L’ancienne ministre française de la Santé Agnès Buzyn comparaît, à partir de vendredi, devant la Cour de justice de la République (CJR) à Paris, pour répondre de sa gestion de la crise sanitaire.

La CJR, seule institution habilitée à juger des ministres dans l’exercice de leurs fonctions, enquête depuis juillet 2020 sur la gestion, par l’ancienne ministre, de la crise sanitaire liée à l’épidémie du Coronavirus.

“Aujourd’hui c’est une excellente opportunité pour moi de m’expliquer et de rétablir la vérité des faits. Je ne laisserai pas salir l’action du gouvernement, mon action en tant que ministre, alors que nous avons fait tant pour préparer notre pays à une crise sanitaire mondiale qui, je le rappelle, dure encore”, a déclaré à la presse Agnès Buzyn à son arrivée à la CJR, accompagnée de son avocat.

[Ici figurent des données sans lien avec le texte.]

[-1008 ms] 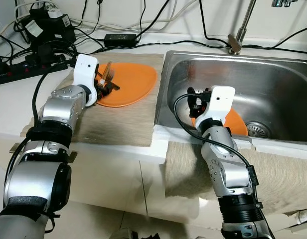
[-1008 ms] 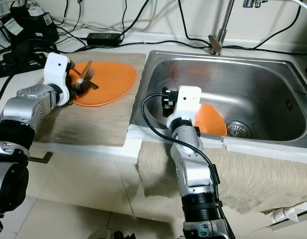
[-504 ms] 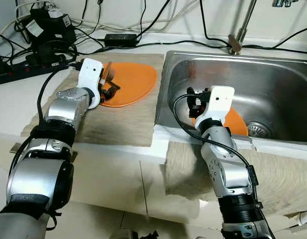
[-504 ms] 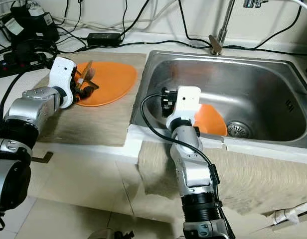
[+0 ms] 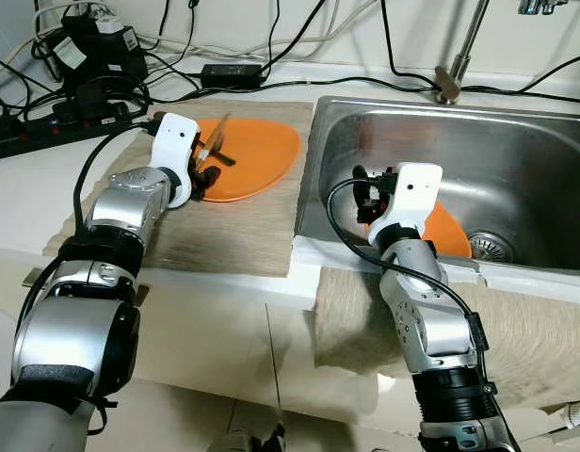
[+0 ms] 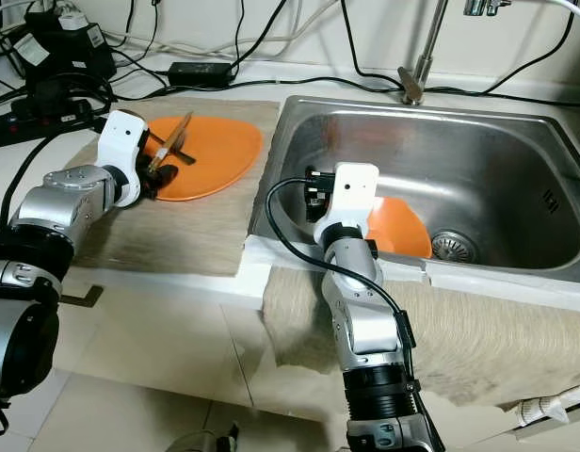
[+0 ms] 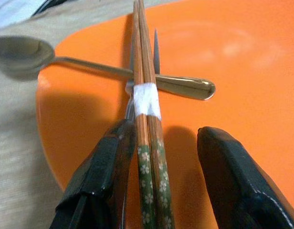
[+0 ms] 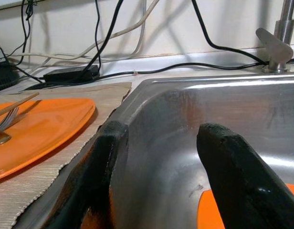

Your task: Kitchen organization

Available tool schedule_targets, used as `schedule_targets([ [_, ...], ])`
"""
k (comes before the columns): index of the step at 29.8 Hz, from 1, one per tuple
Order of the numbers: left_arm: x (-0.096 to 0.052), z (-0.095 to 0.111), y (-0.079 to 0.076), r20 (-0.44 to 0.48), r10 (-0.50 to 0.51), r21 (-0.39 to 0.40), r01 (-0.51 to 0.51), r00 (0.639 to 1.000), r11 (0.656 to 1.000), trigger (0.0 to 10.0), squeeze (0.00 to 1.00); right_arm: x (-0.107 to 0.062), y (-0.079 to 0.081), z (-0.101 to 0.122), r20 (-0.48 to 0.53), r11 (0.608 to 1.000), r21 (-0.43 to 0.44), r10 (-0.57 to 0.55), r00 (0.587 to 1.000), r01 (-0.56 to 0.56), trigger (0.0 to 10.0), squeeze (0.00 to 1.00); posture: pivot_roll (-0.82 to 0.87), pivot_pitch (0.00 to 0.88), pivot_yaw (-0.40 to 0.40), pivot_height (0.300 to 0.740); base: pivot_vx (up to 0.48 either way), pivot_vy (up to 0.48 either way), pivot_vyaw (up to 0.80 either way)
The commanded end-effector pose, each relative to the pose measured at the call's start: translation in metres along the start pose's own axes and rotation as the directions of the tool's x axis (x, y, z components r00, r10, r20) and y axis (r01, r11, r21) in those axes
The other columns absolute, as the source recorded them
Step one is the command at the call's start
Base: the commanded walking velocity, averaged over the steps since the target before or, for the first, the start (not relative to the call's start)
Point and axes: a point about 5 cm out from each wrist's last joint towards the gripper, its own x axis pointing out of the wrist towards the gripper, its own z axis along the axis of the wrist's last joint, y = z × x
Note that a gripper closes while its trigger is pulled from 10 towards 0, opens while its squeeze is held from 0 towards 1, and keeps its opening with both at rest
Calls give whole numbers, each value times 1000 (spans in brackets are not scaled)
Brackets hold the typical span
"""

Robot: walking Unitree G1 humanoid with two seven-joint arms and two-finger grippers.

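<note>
**Gripping chopsticks over the left plate — axis check**

Left gripper (image 7: 159,179) sits at the near-left edge of the orange plate (image 5: 257,155) on the woven mat (image 5: 224,231), left of the sink (image 5: 516,160). Fingers spread; the taped pair of chopsticks (image 7: 146,100) runs between them, lying against one finger and apart from the other, so contact on one side only, no pinch yet.

Long axis of the chopsticks runs straight away from the wrist, in line with the fingers, tips rising over the plate toward the wall. A fork (image 7: 155,47) lies under them along nearly the same line; a spoon (image 7: 66,59) crosses beneath at about a right angle, bowl off the plate rim on the mat.

Right gripper (image 8: 159,157) hangs inside the sink, fingers spread and empty, above a second orange plate (image 5: 445,226) near the drain (image 5: 488,247).

Judgement: the left arm is much the nearer. Closing should catch the chopsticks; risk of catching the fork with them.
</note>
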Motion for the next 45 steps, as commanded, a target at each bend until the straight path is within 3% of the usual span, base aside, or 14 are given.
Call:
schedule_targets([
  [1, -1, 9, 1, 39, -12, 26, 11, 999, 1000, 0, 0, -1, 3, -1, -15, 1000, -6, 12, 1000, -12, 10000, 0, 26, 0, 61, 740, 0, 0, 0],
  [14, -3, 12, 2, 65, -26, 65, 22, 998, 998, 0, 0, -1, 3, -3, -24, 1000, -6, 13, 1000, -13, 10000, 0, 27, 0, 59, 740, 0, 0, 0],
  [19, -3, 11, 6, 52, 21, 116, -27, 998, 993, 0, 0, -2, 3, -4, -28, 1000, -6, 12, 1000, -12, 10000, 0, 28, 0, 59, 740, 0, 0, 0],
  [20, -3, 11, 6, 54, 28, 115, -34, 998, 993, 7216, 0, -2, 3, -4, -29, 1000, -6, 12, 1000, -12, 10000, 0, 29, 0, 60, 740, 0, 0, 0],
  [21, -3, 12, 7, 56, 32, 115, -38, 998, 993, 7216, 0, -2, 3, -4, -30, 1000, -6, 12, 999, -12, 10000, 0, 29, 0, 60, 740, 0, 0, 0],
  [22, -3, 12, 7, 57, 37, 119, -44, 998, 992, 10000, 1000, -2, 3, -4, -30, 1000, -6, 13, 999, -13, 10000, 0, 30, 0, 60, 740, 0, 0, 0],
  [45, 1, 5, 1, 14, 14, 119, -15, 1000, 993, 10000, 1000, -2, 2, -4, -37, 1000, -8, 14, 999, -15, 10000, 0, 21, 8, 60, 740, 0, 0, 0],
])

Selon les médias locaux, la mise en cause de l’ancienne ministre de la Santé serait la première dans ce vaste dossier consacré à la manière dont les autorités françaises ont anticipé puis géré quotidiennement l’épidémie de coronavirus qui a fait au moins 115.000 morts dans le pays, selon Santé publique France.

Agnès Buzin, qui a quitté le gouvernement en février 2020 pour briguer la mairie de Paris, avait été remplacée par l’actuel ministre de la Santé Olivier Véran.

Interrogé jeudi au sujet de la convocation d’Agnès Buzyn, le Premier ministre Jean Castex a répondu qu'”un chef de gouvernement ne peut pas commenter un processus judiciaire en cours”. “Il faut à tout prix éviter (…) que la paralysie guette l’action des pouvoirs publics au moment ou au contraire on a besoin des décisions pour faire face à des crises”, a cependant ajouté le Premier ministre, considérant que Mme Buzyn “a pris les décisions que les circonstances lui commandaient de prendre”.

A l’issue de son audition, l’ancienne ministre de la Santé peut être mise en examen ou ressortir sous le statut plus favorable de témoin assisté, si elle parvient à convaincre les juges qu’il n’existe pas suffisamment d’indices graves ou concordants qui puissent être retenus contre elle, selon les médias.